EXERCISE MATERIALS =>

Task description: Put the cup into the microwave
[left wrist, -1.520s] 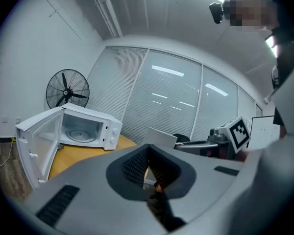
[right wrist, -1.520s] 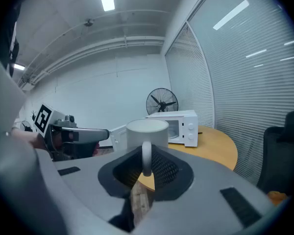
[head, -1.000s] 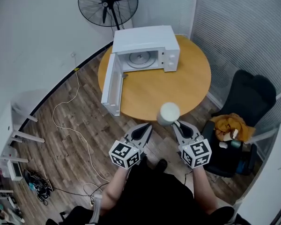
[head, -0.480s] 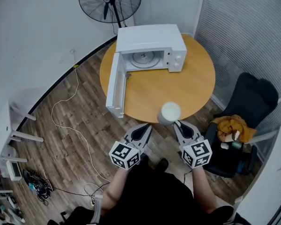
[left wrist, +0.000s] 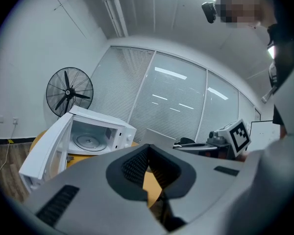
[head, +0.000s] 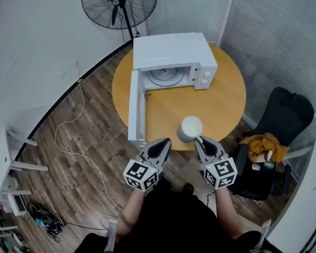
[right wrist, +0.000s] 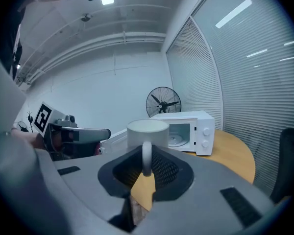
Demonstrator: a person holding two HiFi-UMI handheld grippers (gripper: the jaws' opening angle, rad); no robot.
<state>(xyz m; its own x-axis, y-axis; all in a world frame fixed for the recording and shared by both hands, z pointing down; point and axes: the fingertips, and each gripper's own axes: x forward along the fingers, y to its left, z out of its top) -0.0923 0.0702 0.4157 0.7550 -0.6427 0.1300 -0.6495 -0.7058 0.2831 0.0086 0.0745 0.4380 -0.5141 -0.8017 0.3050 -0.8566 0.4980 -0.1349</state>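
Observation:
A white cup [head: 190, 128] hangs over the near edge of the round wooden table [head: 226, 99]. My right gripper [head: 199, 139] is shut on the cup's handle, and in the right gripper view the cup [right wrist: 147, 131] stands upright at the jaw tips [right wrist: 146, 154]. The white microwave [head: 174, 57] sits at the table's far side with its door [head: 137, 109] swung open to the left and the turntable showing. The microwave [right wrist: 186, 128] lies straight ahead of the cup. My left gripper [head: 165, 141] hovers just left of the cup, shut with nothing in it [left wrist: 148, 148].
A standing fan [head: 118, 1] is behind the microwave. A black chair [head: 287, 117] with an orange cloth [head: 262, 144] stands right of the table. A white cable [head: 73, 136] runs over the wooden floor on the left. Blinds line the right wall.
Both grippers and the cup have moved forward toward the table; the table and microwave now lie nearer, and the cup is over the table's near edge. The grip has not changed.

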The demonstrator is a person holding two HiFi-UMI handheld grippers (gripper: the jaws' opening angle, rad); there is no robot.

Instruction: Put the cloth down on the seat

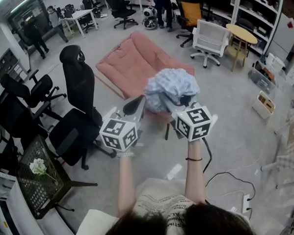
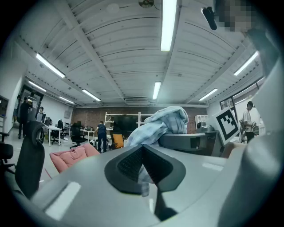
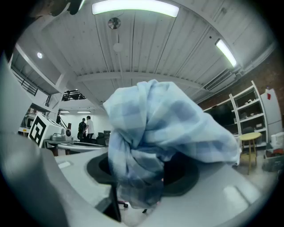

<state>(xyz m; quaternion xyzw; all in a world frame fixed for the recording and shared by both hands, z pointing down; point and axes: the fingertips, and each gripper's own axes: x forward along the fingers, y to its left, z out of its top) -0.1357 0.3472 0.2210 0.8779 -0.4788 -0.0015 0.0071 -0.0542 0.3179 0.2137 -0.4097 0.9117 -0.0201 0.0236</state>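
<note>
Left tongs (image 2: 143, 153) pinch cloth (image 2: 164, 122) edge, clear only in left gripper view; right tongs (image 3: 142, 173) grip wad.

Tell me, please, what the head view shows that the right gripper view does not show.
Only the head view: the black office chair, the pink cushion on the floor, the person's arms. Only the right gripper view: the ceiling lamps, and the right claw with its jaws closed on the cloth. Both: the blue checked cloth and the marker cube of the left claw.
</note>
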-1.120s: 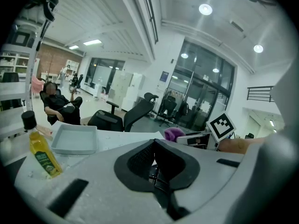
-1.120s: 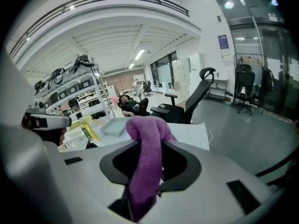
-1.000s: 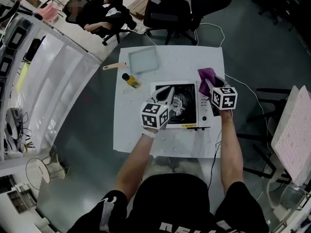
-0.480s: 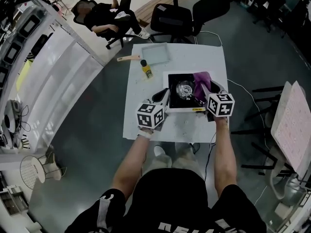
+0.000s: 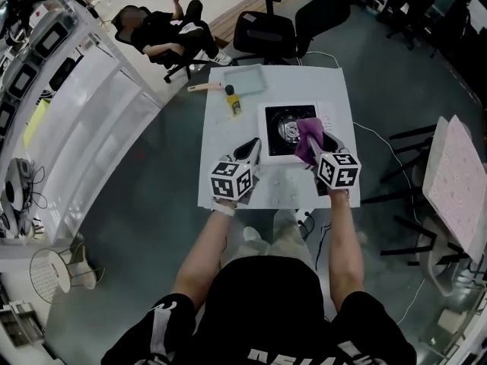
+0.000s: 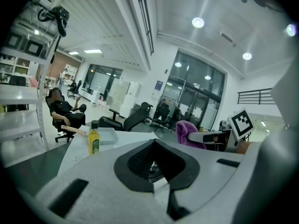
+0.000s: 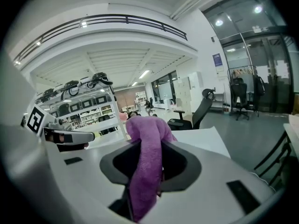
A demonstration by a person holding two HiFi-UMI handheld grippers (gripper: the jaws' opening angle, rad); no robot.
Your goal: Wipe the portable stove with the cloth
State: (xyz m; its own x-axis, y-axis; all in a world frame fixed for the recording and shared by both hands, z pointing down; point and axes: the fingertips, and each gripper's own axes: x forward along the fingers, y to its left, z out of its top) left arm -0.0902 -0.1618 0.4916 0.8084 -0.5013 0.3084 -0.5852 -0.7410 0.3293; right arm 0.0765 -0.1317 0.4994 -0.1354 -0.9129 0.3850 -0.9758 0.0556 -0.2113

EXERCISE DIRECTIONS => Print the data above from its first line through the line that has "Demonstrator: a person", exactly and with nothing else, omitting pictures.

EXPECTED OUTPUT =>
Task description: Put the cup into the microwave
[left wrist, -1.520s] 
[right wrist, -1.520s] 
[head, -1.000s] 
[head, -0.480s] 
[left wrist, +0.000s] 
[head, +0.000s] 
[right wrist, +0.000s] 
Demonstrator: a person holding two HiFi-UMI handheld grippers (gripper: the jaws' opening angle, rad); no robot.

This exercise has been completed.